Task description – Give the listing again in full, matching it character for character.

_ _ _ _ _

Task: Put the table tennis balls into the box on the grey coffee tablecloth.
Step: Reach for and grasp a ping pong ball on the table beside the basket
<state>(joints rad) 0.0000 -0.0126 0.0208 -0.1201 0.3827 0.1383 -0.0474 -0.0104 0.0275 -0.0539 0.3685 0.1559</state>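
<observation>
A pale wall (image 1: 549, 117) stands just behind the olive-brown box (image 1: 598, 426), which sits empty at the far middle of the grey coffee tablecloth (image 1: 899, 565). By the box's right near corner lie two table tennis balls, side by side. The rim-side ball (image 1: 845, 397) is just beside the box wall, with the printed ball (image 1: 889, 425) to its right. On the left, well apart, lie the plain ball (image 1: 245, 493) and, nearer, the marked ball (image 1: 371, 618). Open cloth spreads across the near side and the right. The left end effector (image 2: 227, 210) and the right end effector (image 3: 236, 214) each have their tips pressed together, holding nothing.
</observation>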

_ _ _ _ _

Expected answer –
Task: Put the table tennis balls into the box on the grey coffee tablecloth.
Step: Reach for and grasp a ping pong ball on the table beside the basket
<state>(joints rad) 0.0000 -0.0126 0.0208 -0.1201 0.3827 0.1383 -0.0474 -0.0104 0.0275 -0.0539 0.3685 0.1559</state>
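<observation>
A pale wall (image 1: 549, 117) stands just behind the olive-brown box (image 1: 598, 426), which sits empty at the far middle of the grey coffee tablecloth (image 1: 899, 565). By the box's right near corner lie two table tennis balls, side by side. The rim-side ball (image 1: 845, 397) is just beside the box wall, with the printed ball (image 1: 889, 425) to its right. On the left, well apart, lie the plain ball (image 1: 245, 493) and, nearer, the marked ball (image 1: 371, 618). Open cloth spreads across the near side and the right. The left end effector (image 2: 227, 210) and the right end effector (image 3: 236, 214) each have their tips pressed together, holding nothing.
</observation>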

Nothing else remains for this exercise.